> Data segment:
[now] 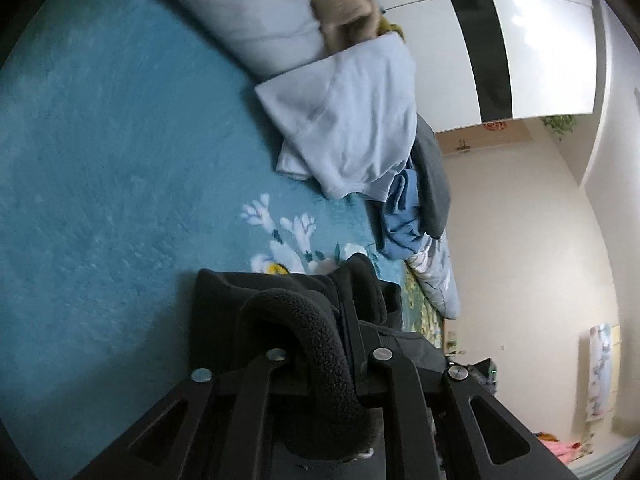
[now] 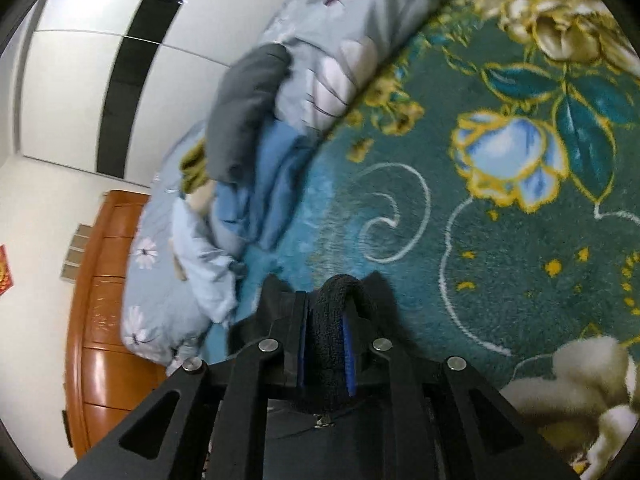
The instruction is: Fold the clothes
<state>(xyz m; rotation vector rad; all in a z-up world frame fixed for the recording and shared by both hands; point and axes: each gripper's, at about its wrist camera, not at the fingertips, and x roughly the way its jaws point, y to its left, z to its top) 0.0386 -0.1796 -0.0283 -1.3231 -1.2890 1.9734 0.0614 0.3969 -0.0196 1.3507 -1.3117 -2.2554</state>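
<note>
A black fleece garment (image 1: 224, 292) lies on the teal blanket (image 1: 100, 160) just ahead of my left gripper (image 1: 308, 300). A thick roll of the fleece runs back between the left fingers, which are shut on it. In the right wrist view my right gripper (image 2: 326, 284) has its blue pads pressed on a fold of the same black fleece (image 2: 332, 320), low over the flowered blanket (image 2: 500, 240). The rest of the garment is hidden under both grippers.
A heap of clothes lies beyond: a light blue garment (image 1: 352, 120), a grey one (image 1: 432, 172) (image 2: 244, 108), a blue one (image 1: 400, 216) (image 2: 272, 176) and a beige one (image 1: 336, 0). A floral duvet (image 2: 332, 32), a wooden headboard (image 2: 104, 320) and a white wardrobe (image 1: 520, 40) border the bed.
</note>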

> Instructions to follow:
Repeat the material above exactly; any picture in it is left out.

> Solution for this task:
[now] 
[now] 
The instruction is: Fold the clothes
<state>(xyz m; rotation vector rad; all in a z-up world frame fixed for the recording and shared by both hands; point and axes: each gripper's, at about its wrist camera, not at the fingertips, and x roughly the way its jaws point, y to its left, z to its top) 0.0386 -0.1796 -0.0283 -1.3231 -1.2890 1.9734 0.0614 0.3969 -0.0196 1.3507 -1.3117 -2.2554</state>
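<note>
A black fleece garment (image 1: 224, 292) lies on the teal blanket (image 1: 100, 160) just ahead of my left gripper (image 1: 308, 300). A thick roll of the fleece runs back between the left fingers, which are shut on it. In the right wrist view my right gripper (image 2: 326, 284) has its blue pads pressed on a fold of the same black fleece (image 2: 332, 320), low over the flowered blanket (image 2: 500, 240). The rest of the garment is hidden under both grippers.
A heap of clothes lies beyond: a light blue garment (image 1: 352, 120), a grey one (image 1: 432, 172) (image 2: 244, 108), a blue one (image 1: 400, 216) (image 2: 272, 176) and a beige one (image 1: 336, 0). A floral duvet (image 2: 332, 32), a wooden headboard (image 2: 104, 320) and a white wardrobe (image 1: 520, 40) border the bed.
</note>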

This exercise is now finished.